The exclusive guest list included storytellers (marketers) from San Francisco’s Super Bowl host committee, Airbnb, Lyft, Blackrock, Hotel Tonight, Evernote, and other hip San Francisco brands. In an email invitation, they received clues directing them to the first location. And yes, we took the opportunity to use words like “balderdash!” and “merriment!” in the invitation because when else were we going to use those words?

Guests were guided on the tour of downtown San Francisco via a Twitter feed with clues to the former haunts of Ginsberg, Kerouac, and Twain, among others. Here’s clue #1:

Full disclosure: The clues weren’t particularly hard to solve, and a quick iPhone Google search revealed that “The Mountain Top Where Kerouac & Ginsberg Were Known to Stop for Pints” is also known as Vesuvius, at the corner of San Francisco’s Broadway and Columbus. Directly across the street from the infamous City Lights Bookstore, it is no surprise that Vesuvius is home to storytellers and stories in abundance.

According to Vesuvius’s website, it attracts “a diverse clientele of artists, chess players, cab drivers, seamen and business people, European travelers, off-duty exotic dancers and bon vivants of all walks of life.” It’s best known for being the location Jack Kerouac stopped over at for a drink prior to his trip to meet Henry Miller in Big Sur, but it turns out that he either enjoyed his drink or dreaded the drive so much that he never made the trip.

The next clue brought our adventurers to 256 Columbus (formerly Jazz at Pearls). 256 is an old address with a nostalgic new tenant, Devil’s Acre, and a theme hearkening back to the Gold Rush Era—the cocktail lounge is dressed as an apothecary serving up an array of well-mixed adult beverages under the guise of elixirs. Devil’s Acre borrows its name from the Barbary Coast days, when North Beach was a particularly crime-ridden strip which makes the (ahem) “pharmacy” theme all the more apropos.

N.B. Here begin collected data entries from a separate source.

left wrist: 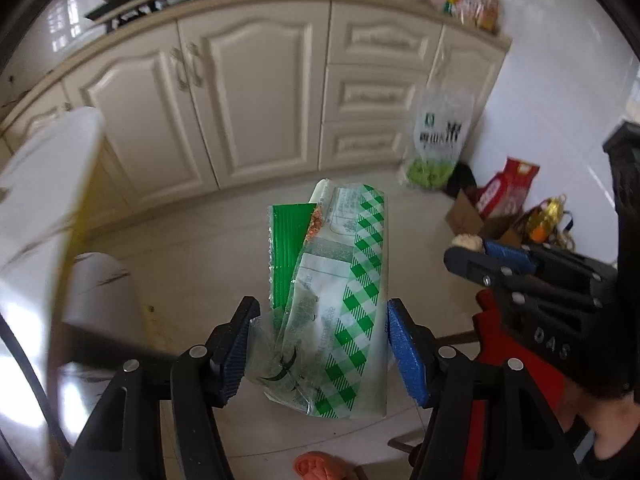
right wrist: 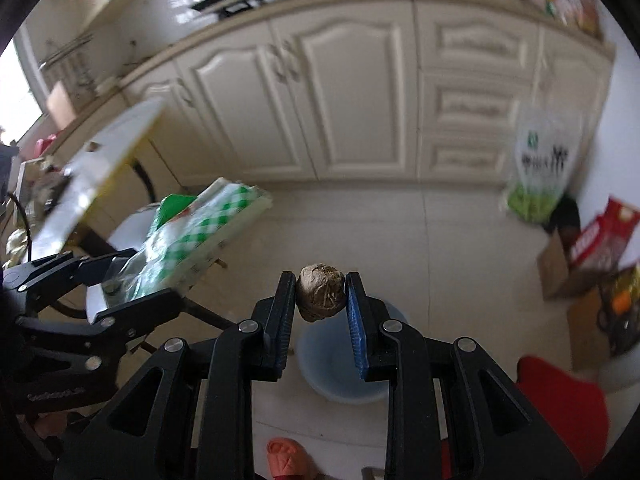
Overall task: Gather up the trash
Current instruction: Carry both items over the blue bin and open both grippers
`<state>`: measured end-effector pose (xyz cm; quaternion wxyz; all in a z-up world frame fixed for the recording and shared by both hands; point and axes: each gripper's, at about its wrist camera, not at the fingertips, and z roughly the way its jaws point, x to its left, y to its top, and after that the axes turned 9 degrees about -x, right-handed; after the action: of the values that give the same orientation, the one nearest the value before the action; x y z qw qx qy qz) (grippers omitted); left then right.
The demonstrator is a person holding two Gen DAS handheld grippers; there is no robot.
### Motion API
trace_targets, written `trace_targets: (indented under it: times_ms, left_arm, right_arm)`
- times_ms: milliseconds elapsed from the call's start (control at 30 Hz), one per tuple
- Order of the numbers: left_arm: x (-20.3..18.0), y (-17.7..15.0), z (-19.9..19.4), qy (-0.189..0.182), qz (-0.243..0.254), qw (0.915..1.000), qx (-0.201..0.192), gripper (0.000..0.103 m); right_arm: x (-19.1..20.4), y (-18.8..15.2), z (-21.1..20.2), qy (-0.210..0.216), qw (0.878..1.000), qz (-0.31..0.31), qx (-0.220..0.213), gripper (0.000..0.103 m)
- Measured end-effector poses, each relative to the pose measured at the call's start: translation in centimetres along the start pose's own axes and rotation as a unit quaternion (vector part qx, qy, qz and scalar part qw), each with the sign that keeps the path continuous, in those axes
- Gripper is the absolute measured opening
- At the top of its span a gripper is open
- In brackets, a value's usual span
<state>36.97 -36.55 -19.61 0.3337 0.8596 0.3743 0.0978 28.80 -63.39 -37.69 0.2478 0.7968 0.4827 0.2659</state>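
Wrappers (left wrist: pixel 332 280) in left tool (left wrist: pixel 320 348) (base hidden)

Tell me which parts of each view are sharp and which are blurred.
Left wrist view: the wrapper and left gripper are sharp; the cabinets and white bag are smeared. Right wrist view: the brown ball in the right gripper is crisp; the wrapper is smeared.
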Motion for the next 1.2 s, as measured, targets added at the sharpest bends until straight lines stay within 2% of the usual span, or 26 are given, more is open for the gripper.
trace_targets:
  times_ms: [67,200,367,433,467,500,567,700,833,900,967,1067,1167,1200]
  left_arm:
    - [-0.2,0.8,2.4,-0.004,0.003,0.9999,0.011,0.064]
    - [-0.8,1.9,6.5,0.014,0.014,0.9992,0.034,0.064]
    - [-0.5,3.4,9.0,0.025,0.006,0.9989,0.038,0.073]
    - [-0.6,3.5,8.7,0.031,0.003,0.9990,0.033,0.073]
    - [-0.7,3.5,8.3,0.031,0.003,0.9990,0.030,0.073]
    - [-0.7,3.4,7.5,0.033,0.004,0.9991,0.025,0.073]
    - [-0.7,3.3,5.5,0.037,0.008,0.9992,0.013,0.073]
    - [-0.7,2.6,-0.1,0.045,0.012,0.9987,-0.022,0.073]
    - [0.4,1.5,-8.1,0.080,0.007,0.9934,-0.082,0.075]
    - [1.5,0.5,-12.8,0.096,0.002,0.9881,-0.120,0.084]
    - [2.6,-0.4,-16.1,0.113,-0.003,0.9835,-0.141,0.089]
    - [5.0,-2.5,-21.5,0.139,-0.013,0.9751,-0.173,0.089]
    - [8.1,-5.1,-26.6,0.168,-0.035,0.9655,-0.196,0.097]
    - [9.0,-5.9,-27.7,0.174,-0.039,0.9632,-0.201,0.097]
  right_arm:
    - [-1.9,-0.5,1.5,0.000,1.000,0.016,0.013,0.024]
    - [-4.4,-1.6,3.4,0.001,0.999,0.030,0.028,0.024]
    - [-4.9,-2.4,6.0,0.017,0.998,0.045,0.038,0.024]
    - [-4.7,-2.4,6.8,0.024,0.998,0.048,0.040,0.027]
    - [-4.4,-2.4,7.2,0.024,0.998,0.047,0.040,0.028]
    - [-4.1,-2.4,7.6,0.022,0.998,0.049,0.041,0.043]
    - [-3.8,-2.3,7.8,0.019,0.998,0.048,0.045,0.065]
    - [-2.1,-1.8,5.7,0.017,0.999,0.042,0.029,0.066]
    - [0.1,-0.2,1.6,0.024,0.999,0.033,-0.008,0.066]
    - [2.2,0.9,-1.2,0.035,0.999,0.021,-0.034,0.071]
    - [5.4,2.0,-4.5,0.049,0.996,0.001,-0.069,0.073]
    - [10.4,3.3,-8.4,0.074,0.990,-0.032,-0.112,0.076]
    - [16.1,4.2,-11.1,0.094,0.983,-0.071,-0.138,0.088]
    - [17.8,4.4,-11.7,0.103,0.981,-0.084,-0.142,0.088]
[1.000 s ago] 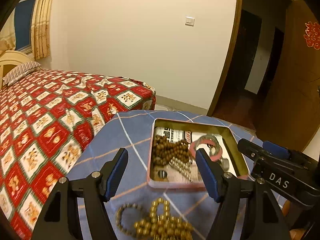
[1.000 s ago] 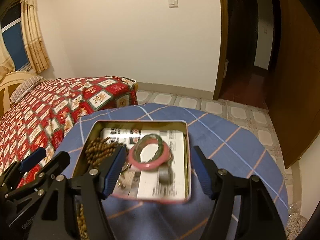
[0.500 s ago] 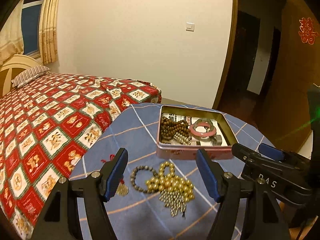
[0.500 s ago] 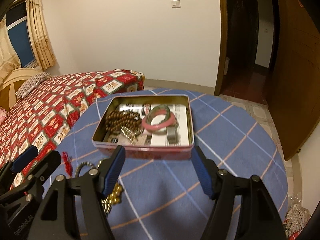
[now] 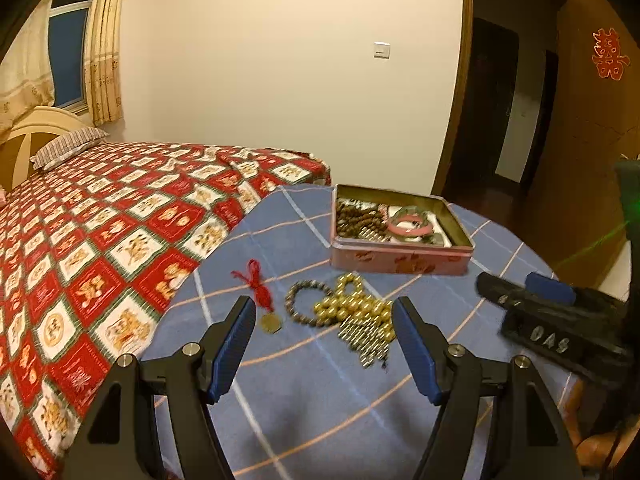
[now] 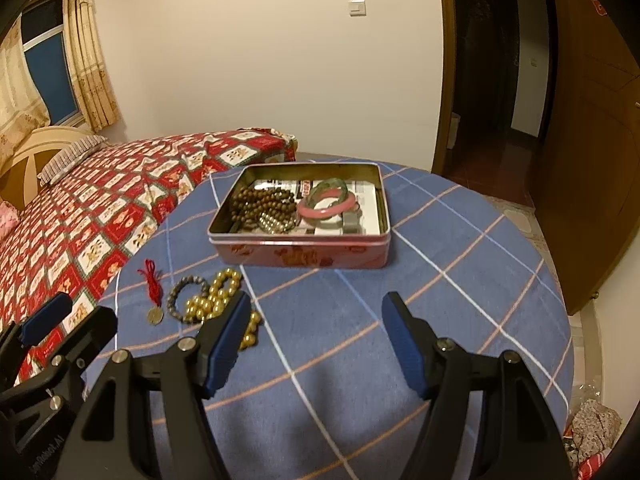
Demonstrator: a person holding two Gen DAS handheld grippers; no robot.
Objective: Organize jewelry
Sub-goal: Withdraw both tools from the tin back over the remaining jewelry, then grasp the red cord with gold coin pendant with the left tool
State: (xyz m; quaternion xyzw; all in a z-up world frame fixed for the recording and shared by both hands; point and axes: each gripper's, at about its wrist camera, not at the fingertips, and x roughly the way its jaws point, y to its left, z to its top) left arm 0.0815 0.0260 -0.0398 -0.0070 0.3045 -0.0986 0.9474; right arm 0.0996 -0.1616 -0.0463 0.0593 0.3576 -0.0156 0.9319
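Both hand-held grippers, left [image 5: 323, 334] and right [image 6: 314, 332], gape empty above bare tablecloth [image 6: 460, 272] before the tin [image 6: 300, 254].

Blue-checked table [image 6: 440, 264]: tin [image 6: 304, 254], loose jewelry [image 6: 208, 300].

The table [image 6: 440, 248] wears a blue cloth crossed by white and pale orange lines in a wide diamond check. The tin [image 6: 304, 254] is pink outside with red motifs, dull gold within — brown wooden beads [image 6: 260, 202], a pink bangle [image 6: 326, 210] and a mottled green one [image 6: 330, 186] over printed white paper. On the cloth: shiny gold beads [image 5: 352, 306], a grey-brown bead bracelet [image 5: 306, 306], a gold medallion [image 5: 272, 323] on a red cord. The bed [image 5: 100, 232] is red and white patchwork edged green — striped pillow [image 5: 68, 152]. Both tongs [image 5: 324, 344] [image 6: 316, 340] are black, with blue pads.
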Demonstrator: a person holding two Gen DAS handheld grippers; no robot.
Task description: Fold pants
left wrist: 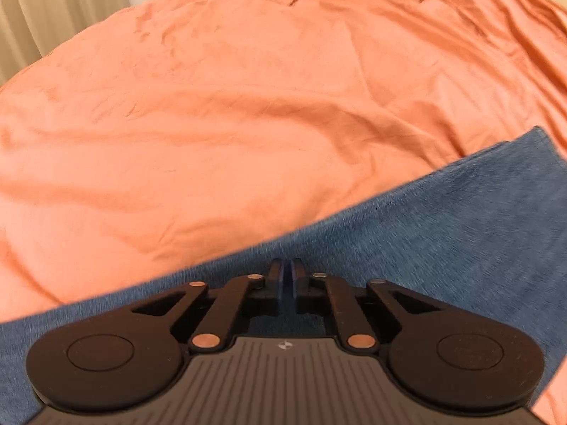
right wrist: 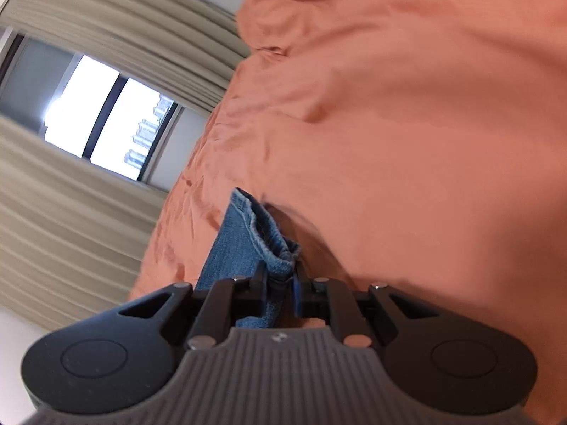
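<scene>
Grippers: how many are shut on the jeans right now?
2. The left gripper is closed on a long edge of the jeans, fabric barely visible between its fingers. The right gripper pinches a bunched hem of the jeans above the orange sheet.

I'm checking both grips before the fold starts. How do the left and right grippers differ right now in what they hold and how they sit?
The left gripper has its fingers nearly together with only a thin blue sliver between them; the right gripper stands wider, pinching a bunched, stitched hem.

The left gripper sits level over flat jeans; the right view is rolled sideways, the jeans hanging as a narrow strip.

Both face the orange bedspread.
</scene>
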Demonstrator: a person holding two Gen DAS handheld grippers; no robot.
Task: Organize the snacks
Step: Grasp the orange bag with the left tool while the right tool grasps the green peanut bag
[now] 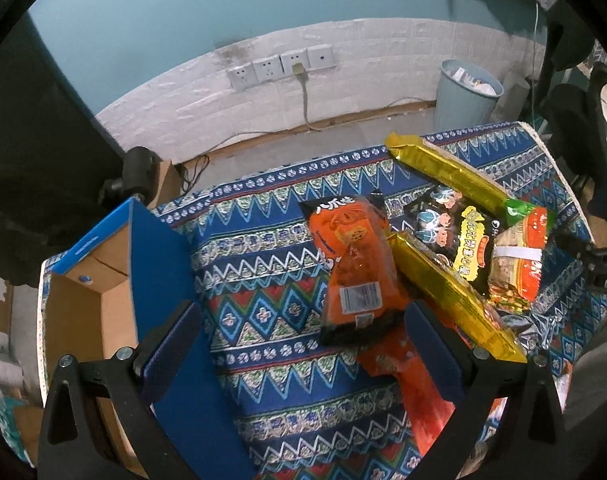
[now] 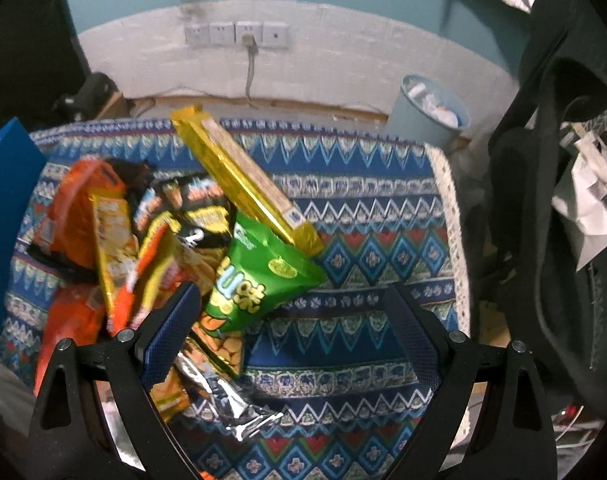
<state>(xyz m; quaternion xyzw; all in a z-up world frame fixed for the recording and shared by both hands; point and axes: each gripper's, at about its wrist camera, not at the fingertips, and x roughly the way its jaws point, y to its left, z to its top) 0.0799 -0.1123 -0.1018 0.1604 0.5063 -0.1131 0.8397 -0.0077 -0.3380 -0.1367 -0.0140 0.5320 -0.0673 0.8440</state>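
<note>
Closest to the left wrist camera, the left gripper (image 1: 303, 344) is hanging with its jaws spread wide and nothing between them, over the patterned tablecloth (image 1: 263, 280) that is covering the table. Just ahead of its right finger, the orange snack packet (image 1: 353, 268) is lying flat, its long axis running from the near edge towards the far edge, barcode end nearest the gripper. To reach it the left gripper is needing only a short move forward and a little right. An open cardboard box with blue flaps (image 1: 91, 280) is sitting at the table's left edge, beside the left finger, probably the place where snacks are going.

Over on the other side, the right gripper (image 2: 295, 332) is also standing wide and empty. Its left finger is overlapping the green snack bag (image 2: 255, 276), which is lying tilted on the heap. A long gold packet (image 2: 239, 176) is slanting from the far edge towards the green bag.

For the orange packet the left gripper is the nearer; the right is nearer the green bag.
</note>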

The final clue of the Lit and Sips Tour landed the party at Specs’ Twelve Adler Museum Cafe. Specs’s is hidden on Adler Lane and is 50 percent dive bar, 50 percent collection of oddities and curiosities, and 100 percent original. It has a reputation for being the hangout of writers, bohemians, radicals, and others falling loosely into San Francisco’s broad demi-monde association. Rumor has it Specs’ almost shuttered its doors just one year after opening as its original proprietor (and his four closest bartender friends) nearly drowned in the Bay when their 32-foot sloop sank just 3 miles off of Golden Gate Park. Lucky for them, and for us, the U.S. Coast Guard arrived in time and Richard Simmons’ (aka Specs’) namesake bar/café still stands.

Thus concluded our evening of literature and libations through San Francisco’s North Beach. Both drinks and stories were shared and we can’t wait for the next town and the next set of clues.